Which lines in the data below contain the word "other"? Copy each of them.
[Records supplied — start]
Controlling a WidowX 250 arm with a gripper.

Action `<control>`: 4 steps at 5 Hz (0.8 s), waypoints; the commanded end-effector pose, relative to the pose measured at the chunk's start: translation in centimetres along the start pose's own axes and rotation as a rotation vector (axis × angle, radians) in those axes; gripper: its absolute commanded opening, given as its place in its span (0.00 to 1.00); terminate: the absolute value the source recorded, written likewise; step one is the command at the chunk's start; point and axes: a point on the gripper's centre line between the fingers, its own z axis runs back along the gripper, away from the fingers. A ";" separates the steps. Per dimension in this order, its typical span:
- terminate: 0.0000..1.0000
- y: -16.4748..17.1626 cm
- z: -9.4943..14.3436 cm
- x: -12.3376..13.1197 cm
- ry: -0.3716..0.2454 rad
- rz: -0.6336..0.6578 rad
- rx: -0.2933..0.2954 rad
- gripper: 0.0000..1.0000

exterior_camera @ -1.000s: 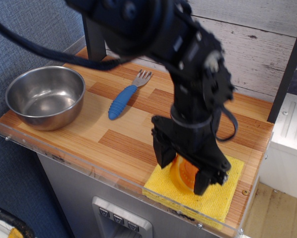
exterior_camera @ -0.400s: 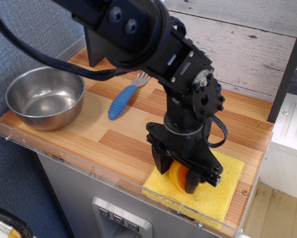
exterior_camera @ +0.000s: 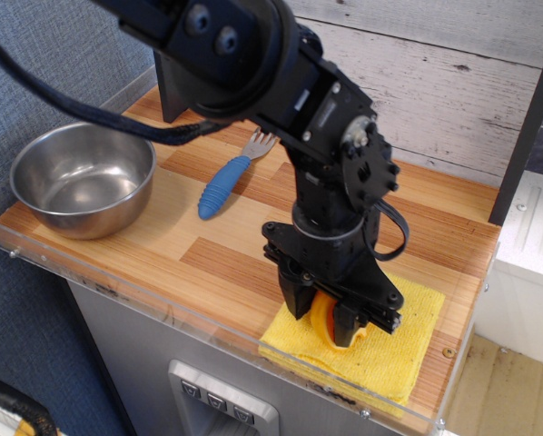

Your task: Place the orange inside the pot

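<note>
A striped wooden counter fills mid-frame, against a pale plank wall. The pot sits at left, and a yellow cloth lies lower right. There the gripper is clamped around the orange, just over the cloth.

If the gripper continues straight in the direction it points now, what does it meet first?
The gripper points down with the orange between its jaws, so the orange comes first. Directly beneath is the yellow cloth, then the table. Whether the fingertips already touch the cloth is unclear.
</note>
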 end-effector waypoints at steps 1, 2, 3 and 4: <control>0.00 4.0 5.7 1.5 -0.105 0.089 -0.058 0.00; 0.00 7.5 7.4 1.4 -0.105 0.150 -0.060 0.00; 0.00 10.5 7.5 1.3 -0.086 0.189 -0.011 0.00; 0.00 13.6 8.0 1.8 -0.059 0.190 0.090 0.00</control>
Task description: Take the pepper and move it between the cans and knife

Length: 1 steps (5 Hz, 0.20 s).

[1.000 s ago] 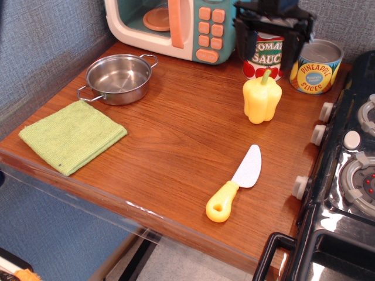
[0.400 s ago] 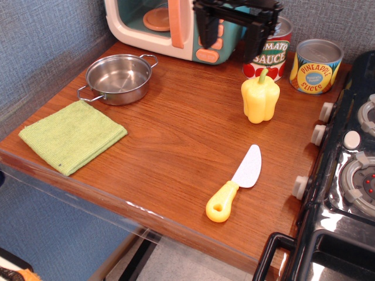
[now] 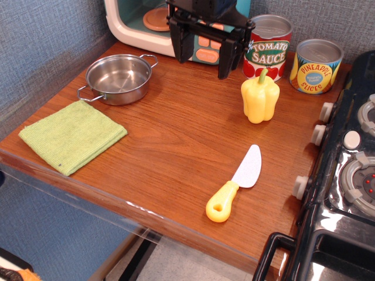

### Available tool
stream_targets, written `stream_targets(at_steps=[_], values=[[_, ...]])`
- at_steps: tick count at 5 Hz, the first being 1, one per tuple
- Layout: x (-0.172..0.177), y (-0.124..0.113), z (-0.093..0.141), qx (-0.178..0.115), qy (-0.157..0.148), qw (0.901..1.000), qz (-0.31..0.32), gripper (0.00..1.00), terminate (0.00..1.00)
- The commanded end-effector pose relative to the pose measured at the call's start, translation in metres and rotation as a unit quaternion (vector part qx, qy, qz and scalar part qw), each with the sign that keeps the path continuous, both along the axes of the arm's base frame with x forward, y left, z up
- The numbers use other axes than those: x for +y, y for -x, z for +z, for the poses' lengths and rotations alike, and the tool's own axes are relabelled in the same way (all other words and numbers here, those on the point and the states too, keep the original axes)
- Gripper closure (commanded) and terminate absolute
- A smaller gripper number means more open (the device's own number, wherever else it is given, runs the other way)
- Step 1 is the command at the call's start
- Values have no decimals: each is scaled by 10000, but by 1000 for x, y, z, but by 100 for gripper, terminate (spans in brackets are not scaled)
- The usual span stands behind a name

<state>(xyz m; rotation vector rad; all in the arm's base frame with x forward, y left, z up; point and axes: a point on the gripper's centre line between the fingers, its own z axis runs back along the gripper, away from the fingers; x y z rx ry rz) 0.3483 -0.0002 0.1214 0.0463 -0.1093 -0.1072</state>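
The yellow pepper (image 3: 261,98) stands upright on the wooden counter, in front of the red Tomato Sauce can (image 3: 267,47) and left of the Pineapple Slices can (image 3: 316,65). The knife (image 3: 235,182) lies nearer the front, its yellow handle toward the counter edge. My black gripper (image 3: 203,55) hangs open and empty above the counter at the back, in front of the toy microwave, well left of the pepper.
A toy microwave (image 3: 152,23) stands at the back. A steel pot (image 3: 119,78) and a green cloth (image 3: 72,135) are on the left. A black toy stove (image 3: 345,175) borders the right side. The counter's front edge (image 3: 146,213) drops off.
My gripper has moved left, from over the cans to in front of the microwave. The pepper, cans and knife have stayed in place.
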Motion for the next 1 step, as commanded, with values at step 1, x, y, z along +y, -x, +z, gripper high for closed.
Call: stream_targets(at_steps=[1], values=[[0,4,24,-333,10,9994,31,0,100]])
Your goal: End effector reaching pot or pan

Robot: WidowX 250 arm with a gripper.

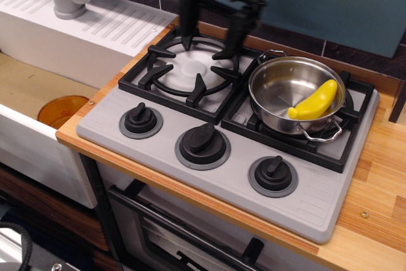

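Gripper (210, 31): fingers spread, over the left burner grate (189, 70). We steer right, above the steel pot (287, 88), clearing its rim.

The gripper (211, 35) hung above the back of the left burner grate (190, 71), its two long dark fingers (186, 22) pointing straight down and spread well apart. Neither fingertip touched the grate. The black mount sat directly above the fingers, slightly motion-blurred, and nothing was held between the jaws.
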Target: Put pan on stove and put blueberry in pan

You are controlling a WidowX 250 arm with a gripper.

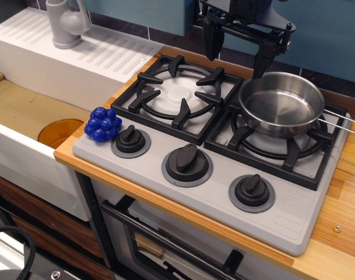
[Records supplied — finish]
#### [Answer to this problem]
- The numbers use other axes than those: x for +y, y for -x, z for +z, for the poses' lengths and rotations alike, and the tool's own axes are relabelled in the same way (all other words and numbers here, those on the point and the states too, keep the original axes)
- A smaller gripper number means more open (the device's own number, wherever else it is given, runs the other way)

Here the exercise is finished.